▸ Your task
From the data below, set down exactly the lines between the one holding "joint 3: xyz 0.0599" and the one holding "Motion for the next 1", inclusive, and no others.

##########

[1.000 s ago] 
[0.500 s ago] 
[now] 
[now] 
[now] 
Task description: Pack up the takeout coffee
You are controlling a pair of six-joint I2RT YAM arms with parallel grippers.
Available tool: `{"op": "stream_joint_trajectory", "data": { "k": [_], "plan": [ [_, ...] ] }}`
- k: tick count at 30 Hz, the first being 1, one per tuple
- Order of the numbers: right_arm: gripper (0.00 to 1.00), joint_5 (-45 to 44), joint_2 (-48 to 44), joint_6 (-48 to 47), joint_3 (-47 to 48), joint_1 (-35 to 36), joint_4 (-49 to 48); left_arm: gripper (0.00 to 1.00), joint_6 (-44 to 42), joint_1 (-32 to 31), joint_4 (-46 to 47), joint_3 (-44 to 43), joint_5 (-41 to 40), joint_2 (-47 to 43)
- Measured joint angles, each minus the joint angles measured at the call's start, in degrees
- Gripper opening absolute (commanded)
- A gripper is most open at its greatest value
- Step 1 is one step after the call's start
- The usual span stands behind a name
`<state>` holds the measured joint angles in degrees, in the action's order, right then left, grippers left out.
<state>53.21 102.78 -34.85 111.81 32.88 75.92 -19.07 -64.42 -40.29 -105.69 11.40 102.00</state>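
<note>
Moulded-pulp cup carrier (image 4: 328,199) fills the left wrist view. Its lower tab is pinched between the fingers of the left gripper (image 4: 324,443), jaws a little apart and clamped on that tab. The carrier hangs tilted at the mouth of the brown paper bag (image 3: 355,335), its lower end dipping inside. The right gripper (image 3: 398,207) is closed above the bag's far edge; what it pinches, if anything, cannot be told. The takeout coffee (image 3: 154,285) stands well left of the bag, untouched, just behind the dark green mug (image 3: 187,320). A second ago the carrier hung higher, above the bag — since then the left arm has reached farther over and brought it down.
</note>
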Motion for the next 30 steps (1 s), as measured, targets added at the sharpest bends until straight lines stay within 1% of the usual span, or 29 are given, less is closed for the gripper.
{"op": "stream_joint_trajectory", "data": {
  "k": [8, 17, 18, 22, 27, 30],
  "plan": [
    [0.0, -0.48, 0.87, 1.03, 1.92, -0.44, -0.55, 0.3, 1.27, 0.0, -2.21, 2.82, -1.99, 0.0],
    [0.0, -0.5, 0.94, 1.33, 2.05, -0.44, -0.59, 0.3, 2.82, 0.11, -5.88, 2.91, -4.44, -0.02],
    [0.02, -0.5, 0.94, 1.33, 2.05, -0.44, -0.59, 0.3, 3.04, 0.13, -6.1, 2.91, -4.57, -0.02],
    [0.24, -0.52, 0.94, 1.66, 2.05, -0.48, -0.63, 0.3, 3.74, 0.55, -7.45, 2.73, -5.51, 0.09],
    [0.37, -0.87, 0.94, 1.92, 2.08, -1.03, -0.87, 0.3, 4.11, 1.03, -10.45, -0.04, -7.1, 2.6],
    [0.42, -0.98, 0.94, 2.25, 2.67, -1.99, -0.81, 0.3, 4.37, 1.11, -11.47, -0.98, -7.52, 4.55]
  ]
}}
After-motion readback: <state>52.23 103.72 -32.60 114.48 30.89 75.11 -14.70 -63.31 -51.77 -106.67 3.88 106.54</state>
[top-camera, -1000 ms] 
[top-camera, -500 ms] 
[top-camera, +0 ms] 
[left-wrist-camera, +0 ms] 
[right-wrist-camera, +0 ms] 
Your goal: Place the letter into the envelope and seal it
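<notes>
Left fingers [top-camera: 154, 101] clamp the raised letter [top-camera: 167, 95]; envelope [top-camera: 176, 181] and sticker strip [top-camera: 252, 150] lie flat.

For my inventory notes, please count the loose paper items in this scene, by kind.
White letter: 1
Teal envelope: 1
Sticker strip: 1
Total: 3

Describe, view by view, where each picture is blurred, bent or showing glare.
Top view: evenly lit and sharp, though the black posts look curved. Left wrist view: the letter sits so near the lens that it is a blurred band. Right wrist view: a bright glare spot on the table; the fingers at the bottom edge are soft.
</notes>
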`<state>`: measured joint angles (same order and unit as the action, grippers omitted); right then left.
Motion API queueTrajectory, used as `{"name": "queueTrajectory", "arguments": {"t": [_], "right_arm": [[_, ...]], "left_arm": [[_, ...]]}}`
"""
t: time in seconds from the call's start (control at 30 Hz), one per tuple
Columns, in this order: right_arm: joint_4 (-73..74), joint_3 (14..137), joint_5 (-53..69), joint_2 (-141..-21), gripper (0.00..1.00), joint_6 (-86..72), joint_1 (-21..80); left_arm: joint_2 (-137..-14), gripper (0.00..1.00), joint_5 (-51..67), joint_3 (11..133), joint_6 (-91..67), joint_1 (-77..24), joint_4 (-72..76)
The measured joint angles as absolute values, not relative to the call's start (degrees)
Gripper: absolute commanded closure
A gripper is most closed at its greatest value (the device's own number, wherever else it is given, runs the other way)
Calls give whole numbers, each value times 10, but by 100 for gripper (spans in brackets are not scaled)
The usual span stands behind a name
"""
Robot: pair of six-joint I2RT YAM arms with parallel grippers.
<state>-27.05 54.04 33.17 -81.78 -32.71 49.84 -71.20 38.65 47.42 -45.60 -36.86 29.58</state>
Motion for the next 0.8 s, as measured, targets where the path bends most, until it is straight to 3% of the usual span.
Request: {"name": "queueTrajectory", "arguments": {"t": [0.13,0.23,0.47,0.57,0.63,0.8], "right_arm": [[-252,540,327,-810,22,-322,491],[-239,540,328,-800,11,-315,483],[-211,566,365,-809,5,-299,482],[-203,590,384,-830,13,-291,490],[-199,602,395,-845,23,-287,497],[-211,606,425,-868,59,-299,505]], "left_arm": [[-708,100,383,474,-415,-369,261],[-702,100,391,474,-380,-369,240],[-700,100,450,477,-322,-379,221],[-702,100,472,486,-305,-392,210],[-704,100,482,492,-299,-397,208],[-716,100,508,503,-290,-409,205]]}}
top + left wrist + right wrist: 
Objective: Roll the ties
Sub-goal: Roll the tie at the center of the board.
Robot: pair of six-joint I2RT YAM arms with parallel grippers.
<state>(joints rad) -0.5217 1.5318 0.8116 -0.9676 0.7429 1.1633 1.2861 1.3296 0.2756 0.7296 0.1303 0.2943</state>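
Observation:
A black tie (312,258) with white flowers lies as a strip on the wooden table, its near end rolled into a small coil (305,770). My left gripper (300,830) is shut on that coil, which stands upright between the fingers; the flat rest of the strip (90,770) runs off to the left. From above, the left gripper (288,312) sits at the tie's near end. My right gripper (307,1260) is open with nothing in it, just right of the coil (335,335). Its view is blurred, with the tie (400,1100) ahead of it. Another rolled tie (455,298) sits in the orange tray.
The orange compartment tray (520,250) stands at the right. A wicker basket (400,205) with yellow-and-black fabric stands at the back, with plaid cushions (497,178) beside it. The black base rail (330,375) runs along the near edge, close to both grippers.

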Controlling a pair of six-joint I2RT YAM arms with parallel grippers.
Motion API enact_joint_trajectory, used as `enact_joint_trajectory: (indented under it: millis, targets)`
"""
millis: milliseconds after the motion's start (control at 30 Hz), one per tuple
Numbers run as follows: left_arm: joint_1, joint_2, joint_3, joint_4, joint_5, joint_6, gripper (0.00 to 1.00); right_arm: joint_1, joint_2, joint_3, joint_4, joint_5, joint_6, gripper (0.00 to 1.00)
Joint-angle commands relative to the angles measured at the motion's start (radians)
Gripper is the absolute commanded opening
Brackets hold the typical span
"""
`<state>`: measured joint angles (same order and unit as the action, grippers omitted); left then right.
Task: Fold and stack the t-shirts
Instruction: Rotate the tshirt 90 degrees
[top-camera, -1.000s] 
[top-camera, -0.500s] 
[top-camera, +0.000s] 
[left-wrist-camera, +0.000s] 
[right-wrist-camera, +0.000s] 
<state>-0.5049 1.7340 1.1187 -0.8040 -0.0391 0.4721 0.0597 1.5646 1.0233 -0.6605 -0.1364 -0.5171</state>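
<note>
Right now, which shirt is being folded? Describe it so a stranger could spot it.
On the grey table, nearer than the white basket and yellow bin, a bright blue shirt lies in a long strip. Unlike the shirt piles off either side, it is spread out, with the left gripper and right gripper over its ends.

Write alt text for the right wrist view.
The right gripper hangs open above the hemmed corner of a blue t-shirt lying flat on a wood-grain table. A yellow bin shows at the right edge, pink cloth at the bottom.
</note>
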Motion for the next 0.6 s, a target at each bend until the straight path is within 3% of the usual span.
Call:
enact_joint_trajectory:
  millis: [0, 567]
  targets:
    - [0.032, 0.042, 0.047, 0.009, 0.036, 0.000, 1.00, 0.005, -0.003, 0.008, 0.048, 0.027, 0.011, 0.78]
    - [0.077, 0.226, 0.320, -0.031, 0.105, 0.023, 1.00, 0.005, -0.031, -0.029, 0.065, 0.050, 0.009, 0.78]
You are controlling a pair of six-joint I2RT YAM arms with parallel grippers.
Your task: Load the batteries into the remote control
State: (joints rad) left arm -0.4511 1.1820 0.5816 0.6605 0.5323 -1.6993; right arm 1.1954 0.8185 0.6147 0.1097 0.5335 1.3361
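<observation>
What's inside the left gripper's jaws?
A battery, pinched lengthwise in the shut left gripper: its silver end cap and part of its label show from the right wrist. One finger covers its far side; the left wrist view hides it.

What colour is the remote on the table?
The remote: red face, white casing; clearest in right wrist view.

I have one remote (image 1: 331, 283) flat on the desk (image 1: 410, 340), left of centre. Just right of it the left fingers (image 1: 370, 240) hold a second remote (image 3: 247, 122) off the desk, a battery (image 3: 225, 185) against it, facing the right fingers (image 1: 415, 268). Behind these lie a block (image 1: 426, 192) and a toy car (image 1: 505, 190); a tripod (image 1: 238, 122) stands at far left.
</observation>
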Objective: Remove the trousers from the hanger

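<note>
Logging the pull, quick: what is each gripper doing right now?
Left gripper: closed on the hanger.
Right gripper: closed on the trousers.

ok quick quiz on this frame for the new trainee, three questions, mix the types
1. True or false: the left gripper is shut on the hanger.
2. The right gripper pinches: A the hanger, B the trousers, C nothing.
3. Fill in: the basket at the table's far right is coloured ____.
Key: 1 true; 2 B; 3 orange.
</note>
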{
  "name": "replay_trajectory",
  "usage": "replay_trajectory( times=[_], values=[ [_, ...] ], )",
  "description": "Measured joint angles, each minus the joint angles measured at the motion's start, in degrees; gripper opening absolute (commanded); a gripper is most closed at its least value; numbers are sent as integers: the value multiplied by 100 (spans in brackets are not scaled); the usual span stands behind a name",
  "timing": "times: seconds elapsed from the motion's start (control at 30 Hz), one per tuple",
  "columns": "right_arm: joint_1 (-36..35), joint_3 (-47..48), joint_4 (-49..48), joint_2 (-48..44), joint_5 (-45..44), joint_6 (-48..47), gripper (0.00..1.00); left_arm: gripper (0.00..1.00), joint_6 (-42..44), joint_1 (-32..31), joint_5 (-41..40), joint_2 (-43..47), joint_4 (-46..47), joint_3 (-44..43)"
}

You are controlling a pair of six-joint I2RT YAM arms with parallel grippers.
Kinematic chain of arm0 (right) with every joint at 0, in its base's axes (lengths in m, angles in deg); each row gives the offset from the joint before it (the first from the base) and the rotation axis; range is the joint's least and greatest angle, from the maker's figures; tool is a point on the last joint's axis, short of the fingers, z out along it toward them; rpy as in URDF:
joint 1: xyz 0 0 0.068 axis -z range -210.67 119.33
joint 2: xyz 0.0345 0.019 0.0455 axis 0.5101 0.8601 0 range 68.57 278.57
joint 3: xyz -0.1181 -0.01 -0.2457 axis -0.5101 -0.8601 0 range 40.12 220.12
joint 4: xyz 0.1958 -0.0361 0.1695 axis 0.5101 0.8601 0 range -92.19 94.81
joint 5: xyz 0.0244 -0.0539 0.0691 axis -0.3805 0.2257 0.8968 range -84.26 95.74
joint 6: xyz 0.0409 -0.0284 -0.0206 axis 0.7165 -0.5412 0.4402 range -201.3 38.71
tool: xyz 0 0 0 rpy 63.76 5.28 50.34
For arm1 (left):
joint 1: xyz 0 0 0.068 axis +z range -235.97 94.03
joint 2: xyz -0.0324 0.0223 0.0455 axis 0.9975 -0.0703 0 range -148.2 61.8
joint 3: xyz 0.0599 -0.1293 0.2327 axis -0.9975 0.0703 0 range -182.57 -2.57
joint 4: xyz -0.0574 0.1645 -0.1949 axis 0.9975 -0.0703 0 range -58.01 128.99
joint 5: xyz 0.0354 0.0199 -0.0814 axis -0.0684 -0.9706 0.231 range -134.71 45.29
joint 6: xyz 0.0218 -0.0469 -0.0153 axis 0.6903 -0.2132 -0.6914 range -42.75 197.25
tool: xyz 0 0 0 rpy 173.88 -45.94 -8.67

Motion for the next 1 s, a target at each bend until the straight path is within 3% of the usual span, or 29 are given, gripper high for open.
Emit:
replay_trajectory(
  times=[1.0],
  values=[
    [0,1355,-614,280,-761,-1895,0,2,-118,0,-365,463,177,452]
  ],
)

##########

▸ Finished task
joint 3: xyz 0.0599 -0.1293 0.2327 axis -0.9975 0.0703 0 range -182.57 -2.57
joint 4: xyz -0.0574 0.1645 -0.1949 axis 0.9975 -0.0703 0 range -58.01 128.99
joint 5: xyz 0.0354 0.0199 -0.0814 axis -0.0684 -0.9706 0.231 range -134.71 45.29
joint 6: xyz 0.0218 -0.0469 -0.0153 axis 0.6903 -0.2132 -0.6914 range -42.75 197.25
tool: xyz 0 0 0 rpy 173.88 -45.94 -8.67

Motion for the next 1 s, a target at each bend until the straight path is within 3% of the usual span, or 29 are given, gripper high for open.

Nothing else belongs to the answer.